Problem to solve:
Transcribe, word for word and without additions, each line below from the one containing "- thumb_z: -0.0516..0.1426" through the one containing "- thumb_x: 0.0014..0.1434", both ends included.
··· Records to use ···
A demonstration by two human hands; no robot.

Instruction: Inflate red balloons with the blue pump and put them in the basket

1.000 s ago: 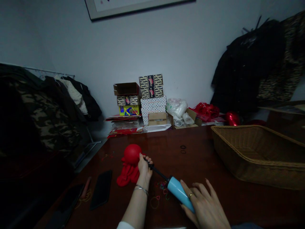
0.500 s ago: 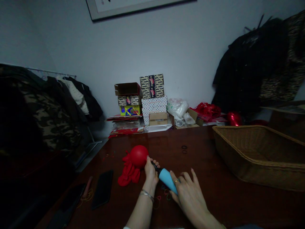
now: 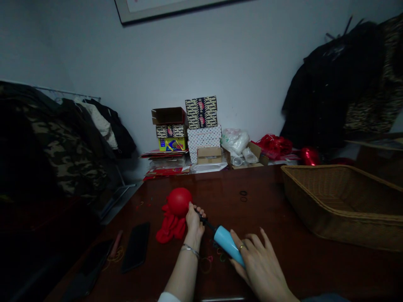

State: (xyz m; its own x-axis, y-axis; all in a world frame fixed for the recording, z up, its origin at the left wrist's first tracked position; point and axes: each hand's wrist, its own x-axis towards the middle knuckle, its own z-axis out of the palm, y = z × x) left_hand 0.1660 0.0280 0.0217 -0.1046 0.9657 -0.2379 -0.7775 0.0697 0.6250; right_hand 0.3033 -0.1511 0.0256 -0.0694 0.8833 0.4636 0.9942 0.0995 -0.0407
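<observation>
Nearest to the camera, the right hand point(image 3: 262, 265) grips the back end of the blue pump point(image 3: 228, 245), fingers wrapped over its barrel. Half a second ago this barrel was pushed up against the other hand; now it is drawn back, and a short piece of black rod shows in front of it. Coloured rubber bands point(image 3: 206, 264) lie on the table point(image 3: 283, 235) under the pump. A little farther, the left hand point(image 3: 193, 217) is closed around the pump's nozzle and, it seems, the neck of the red balloon point(image 3: 179, 200), though the fingers hide the joint. The balloon is round and partly filled, much as before, and sits above a heap of flat red balloons point(image 3: 170, 230). A black phone point(image 3: 136, 246) lies to the left. Beyond, a wicker basket point(image 3: 340, 201) stands on the right, and boxes point(image 3: 201, 126) are stacked at the wall.
</observation>
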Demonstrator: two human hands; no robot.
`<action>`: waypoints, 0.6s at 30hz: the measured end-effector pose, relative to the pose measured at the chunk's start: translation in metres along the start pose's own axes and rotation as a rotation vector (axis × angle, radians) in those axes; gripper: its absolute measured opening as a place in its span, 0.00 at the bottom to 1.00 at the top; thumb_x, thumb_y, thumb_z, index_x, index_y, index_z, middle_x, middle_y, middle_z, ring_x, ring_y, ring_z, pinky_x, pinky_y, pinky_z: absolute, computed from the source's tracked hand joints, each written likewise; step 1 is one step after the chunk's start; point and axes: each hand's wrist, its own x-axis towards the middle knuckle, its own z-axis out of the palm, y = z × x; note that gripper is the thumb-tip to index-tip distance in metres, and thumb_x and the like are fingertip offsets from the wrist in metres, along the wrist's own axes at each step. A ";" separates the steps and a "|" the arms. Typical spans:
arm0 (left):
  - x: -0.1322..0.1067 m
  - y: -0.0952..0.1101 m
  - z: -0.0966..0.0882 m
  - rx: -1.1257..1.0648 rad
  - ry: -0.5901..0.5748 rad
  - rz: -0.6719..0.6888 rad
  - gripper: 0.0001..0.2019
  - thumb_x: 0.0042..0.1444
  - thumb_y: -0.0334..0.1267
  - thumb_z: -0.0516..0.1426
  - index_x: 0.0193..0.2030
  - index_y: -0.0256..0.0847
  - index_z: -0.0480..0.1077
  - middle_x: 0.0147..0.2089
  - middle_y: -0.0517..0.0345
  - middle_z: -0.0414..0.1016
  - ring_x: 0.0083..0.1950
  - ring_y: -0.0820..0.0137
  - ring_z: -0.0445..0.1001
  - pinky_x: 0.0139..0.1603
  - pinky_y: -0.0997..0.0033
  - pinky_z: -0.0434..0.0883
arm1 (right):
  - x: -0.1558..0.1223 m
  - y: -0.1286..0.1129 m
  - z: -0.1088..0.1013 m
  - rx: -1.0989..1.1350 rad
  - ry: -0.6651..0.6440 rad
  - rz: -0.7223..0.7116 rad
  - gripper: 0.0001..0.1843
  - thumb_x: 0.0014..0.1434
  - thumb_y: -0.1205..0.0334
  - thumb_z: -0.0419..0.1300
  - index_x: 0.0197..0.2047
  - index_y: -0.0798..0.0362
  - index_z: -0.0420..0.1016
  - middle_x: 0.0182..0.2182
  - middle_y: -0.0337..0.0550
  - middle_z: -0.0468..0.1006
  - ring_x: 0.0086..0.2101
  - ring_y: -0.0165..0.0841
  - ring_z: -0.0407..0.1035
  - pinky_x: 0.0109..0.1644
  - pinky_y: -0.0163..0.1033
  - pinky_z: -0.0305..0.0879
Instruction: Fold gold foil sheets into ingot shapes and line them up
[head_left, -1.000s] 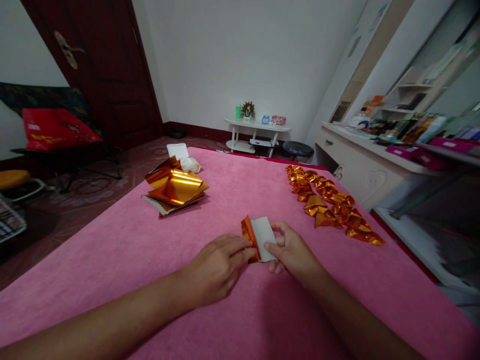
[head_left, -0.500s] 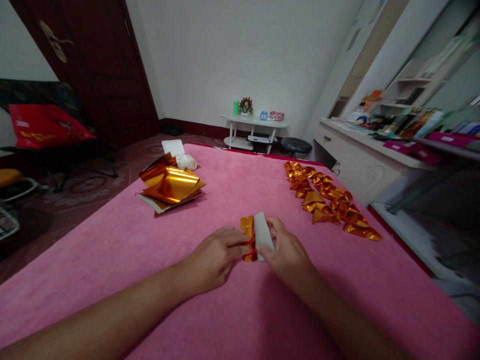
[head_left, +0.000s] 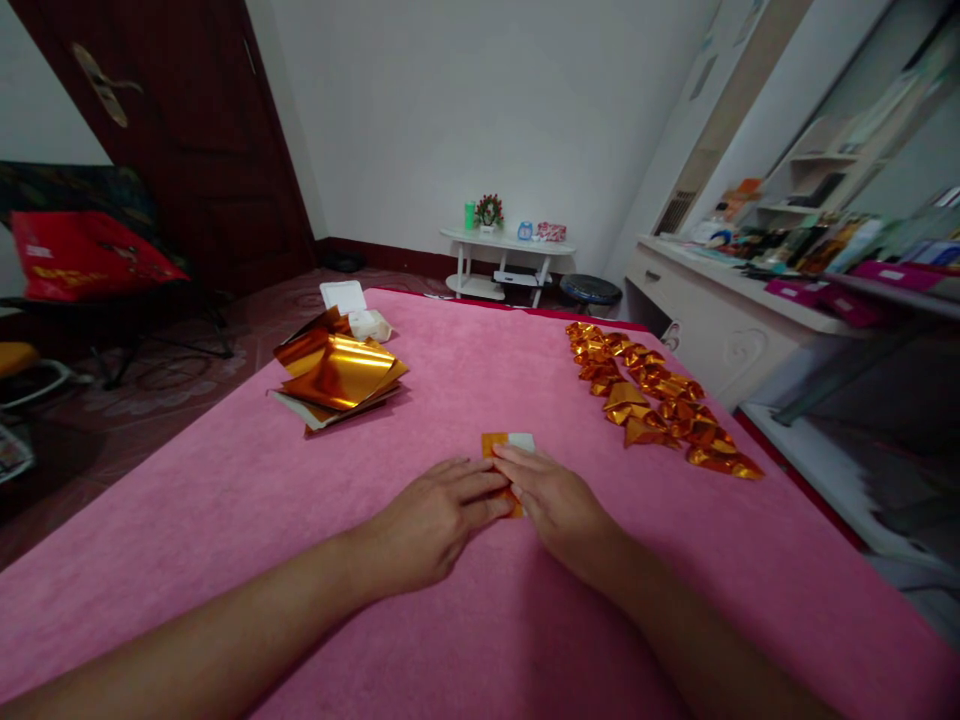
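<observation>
On the pink cloth (head_left: 225,520) lies a small folded foil sheet (head_left: 504,442), orange on one side and white on the other. My left hand (head_left: 435,520) and my right hand (head_left: 551,500) both lie flat on it, fingers stretched out and pressing it down. Most of the sheet is hidden under my fingers; only its far edge shows.
A stack of orange foil sheets (head_left: 337,375) lies at the left, with a white box (head_left: 345,296) behind it. Several folded gold pieces (head_left: 660,400) run in a row along the right. A white dresser (head_left: 735,320) stands beyond the right edge.
The sheet was held up between my fingertips, partly folded. It now lies flat on the cloth, with both hands lowered and pressing on it.
</observation>
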 end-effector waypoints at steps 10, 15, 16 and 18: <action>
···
Expected answer:
  - thumb_z: -0.0516..0.1426
  - index_x: 0.0193..0.2030
  - index_y: -0.0256..0.0847
  - index_z: -0.0480..0.1077
  - middle_x: 0.0147..0.2089
  - middle_y: -0.0517..0.0345
  - middle_z: -0.0414..0.1016
  - ring_x: 0.0083..0.1950
  - ring_y: -0.0820..0.0137
  - ring_z: -0.0445..0.1001
  - pinky_x: 0.0139..0.1603
  - pinky_y: -0.0997..0.0033
  - pinky_z: -0.0434..0.0883
arm1 (right):
  - x: -0.1558..0.1223 m
  - y: -0.1286..0.1129 m
  - z: -0.1088..0.1013 m
  - rx: -1.0989..1.1350 rad
  - ry: -0.6651..0.6440 rad
  - rz: -0.7223..0.7116 rad
  - gripper: 0.0001..0.1843
  - thumb_x: 0.0014..0.1434

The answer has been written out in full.